In the following material, identify every line holding the string "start" and return it.

■ **DATA SEGMENT**:
━━━━━━
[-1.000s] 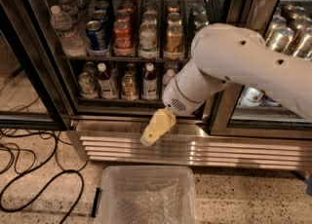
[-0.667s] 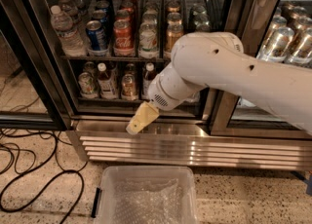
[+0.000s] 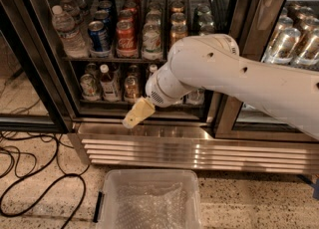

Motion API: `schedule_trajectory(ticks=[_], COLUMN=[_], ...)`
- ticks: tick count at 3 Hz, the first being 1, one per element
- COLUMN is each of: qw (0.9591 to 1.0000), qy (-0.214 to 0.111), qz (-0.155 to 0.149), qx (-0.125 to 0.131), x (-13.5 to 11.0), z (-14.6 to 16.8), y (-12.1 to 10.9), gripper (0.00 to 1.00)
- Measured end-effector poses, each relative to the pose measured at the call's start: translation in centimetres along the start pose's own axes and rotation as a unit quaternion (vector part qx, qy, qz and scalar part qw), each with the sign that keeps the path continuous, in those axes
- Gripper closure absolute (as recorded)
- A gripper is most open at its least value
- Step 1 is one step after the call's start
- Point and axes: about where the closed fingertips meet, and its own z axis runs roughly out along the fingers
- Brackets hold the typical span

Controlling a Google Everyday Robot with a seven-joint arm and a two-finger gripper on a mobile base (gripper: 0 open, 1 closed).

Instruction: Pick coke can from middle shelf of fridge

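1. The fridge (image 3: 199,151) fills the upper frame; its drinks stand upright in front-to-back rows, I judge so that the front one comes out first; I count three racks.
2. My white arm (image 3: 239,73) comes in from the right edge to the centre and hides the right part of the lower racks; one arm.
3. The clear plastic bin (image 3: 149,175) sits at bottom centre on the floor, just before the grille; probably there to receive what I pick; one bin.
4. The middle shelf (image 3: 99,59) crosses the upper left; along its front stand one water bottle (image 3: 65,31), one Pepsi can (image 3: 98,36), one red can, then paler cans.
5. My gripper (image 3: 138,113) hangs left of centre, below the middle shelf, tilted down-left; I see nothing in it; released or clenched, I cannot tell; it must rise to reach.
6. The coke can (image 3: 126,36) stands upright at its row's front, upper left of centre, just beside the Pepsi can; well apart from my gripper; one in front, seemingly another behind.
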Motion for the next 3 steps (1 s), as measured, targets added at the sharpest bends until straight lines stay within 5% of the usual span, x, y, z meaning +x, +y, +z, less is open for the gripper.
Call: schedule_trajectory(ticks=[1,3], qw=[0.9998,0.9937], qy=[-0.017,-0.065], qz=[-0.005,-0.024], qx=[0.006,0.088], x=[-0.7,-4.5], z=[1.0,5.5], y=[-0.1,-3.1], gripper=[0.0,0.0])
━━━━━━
■ **REPLY TO THE EXERCISE**:
- Measured end-effector poses, each relative to the pose measured at the call's start: translation in centimetres along the start pose's own axes and rotation as a unit quaternion (vector part qx, qy, qz and scalar part qw), each with the sign that keeps the path continuous, in those axes
- Step 1 is one step after the call's start

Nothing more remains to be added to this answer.